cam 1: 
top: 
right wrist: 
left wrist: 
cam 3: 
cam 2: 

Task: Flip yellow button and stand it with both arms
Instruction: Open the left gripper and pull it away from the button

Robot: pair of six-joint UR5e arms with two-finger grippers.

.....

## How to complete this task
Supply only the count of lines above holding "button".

## Result
2